Fuentes is 33 and is a free agent next season. He wants to stay a closer so Chicago might not be the best suitor. Then again, he doesn't have a no-trade clause.
He saved 31 games in 2005, 30 in 2006, and 20 last season. He stepped into the closer role after Manny Corpas imploded and has recorded 14 saves this season with a 3.50 ERA, and 1.22 WHIP.
Since it's unlikely we will see Jason Marquis headed out of Chicago anytime soon, the Cubs have a five-man rotation set for the run.
I don't envision them trading for another starter unless Harden breaks down between now and July 31.
Either way, Marquis is still a Cub, for better or worse.
There is one insurance policy though, and it isn't Sean Marshall.
Reports have said the Cubs tried out free agent pitcher Freddy Garcia in Arizona earlier this month. Garcia will likely not be ready until late August, and that might be giving him a quick comeback.
But look at what the Cubs will gain with him.
Garcia has playoff experience, he won a World Series with the White Sox in 2005. He was an All-Star in 2001 and 2002 with Seattle. In his nine years in the league his has failed to win 12 games just twice. He was 1-5 last year but was set back due to a leg injury that required surgery.
Last season, along with a 12-14 record in 2002, are his only two losing seasons. His last two full seasons were 14-8 in 2005 and 17-9 in 2006, both as a member of the Chicago White Sox.
Garcia will come at no cost to the Cubs on the player end of the deal. Money will be the issue with him. If Garcia will come cheap to a contender, especially one willing to wait for him, the Cubs will be a top contender for him, considering they have no need for him now.
Bullpen work may also shy Garcia away, but he is a veteran, and sometimes a World Series ring is worth it.
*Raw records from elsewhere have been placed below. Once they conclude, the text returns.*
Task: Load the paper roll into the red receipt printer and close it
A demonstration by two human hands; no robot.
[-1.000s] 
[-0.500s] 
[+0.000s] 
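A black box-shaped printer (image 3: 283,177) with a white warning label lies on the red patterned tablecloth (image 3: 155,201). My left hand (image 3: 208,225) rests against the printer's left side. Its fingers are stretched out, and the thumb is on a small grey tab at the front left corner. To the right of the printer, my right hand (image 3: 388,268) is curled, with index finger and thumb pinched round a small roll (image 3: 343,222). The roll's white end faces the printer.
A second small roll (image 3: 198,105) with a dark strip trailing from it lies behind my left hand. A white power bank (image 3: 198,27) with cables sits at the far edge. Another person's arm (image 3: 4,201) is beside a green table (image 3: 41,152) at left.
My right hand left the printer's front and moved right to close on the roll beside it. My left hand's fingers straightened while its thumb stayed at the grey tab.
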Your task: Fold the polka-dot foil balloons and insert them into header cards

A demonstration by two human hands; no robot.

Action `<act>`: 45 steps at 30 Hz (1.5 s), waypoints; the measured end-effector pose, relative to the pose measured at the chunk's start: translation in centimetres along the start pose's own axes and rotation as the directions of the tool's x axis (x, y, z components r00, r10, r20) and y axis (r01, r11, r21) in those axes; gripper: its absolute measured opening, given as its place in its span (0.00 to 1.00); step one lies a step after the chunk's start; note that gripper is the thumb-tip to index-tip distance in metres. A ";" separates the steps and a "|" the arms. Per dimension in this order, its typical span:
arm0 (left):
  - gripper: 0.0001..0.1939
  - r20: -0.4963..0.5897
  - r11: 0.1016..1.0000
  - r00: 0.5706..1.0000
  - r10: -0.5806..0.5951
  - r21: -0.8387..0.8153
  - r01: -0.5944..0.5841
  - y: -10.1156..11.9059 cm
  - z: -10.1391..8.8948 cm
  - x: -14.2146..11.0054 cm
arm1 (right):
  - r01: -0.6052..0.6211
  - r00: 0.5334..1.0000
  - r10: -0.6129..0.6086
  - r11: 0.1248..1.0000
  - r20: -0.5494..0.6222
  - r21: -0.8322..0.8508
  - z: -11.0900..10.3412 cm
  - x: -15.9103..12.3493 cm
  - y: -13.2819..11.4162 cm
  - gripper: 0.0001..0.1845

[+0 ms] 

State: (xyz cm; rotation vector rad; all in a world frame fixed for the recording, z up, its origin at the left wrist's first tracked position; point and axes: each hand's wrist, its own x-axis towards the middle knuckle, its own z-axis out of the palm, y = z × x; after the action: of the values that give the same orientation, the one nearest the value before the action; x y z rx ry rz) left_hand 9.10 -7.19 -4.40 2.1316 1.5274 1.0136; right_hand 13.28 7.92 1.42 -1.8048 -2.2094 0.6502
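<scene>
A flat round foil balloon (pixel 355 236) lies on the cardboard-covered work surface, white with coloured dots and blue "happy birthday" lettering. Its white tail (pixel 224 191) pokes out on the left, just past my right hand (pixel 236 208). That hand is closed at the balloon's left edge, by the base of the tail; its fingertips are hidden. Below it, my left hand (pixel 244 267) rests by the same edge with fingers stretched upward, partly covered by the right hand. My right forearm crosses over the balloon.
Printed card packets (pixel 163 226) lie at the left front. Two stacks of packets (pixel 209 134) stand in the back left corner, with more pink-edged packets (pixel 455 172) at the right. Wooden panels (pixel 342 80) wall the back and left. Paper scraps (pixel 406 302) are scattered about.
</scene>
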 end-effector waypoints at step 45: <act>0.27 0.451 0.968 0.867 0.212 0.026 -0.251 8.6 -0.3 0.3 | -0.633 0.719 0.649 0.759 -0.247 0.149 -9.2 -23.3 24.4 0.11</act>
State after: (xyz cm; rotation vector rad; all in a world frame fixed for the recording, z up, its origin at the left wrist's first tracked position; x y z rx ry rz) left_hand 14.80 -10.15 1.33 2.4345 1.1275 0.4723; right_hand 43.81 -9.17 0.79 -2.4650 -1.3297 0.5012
Since he's somewhat of a liability a short term contract will likely be best for both sides, even if the Cubs pro-rate him for just this season.
Either way, if the Cubs can get "Fast Freddy" cheap and for the bullpen, he's definitely worth the risk. Garcia is one of those guys, like Edmonds, who can only help this team by getting him.
Outside of Garcia, there really isn't any free agent pitchers worth going after (I highly doubt Jeff Weaver can recall the magic again). But there are some good potential deals that the Cubs can make.
If Hendry has the move to make, look for him to pull the trigger. He's committed to winning and improving a team that is on the road to October already.
Who knows, Hendry's next move could be the one that helps the Cubs end their 100 years of World Series impotence.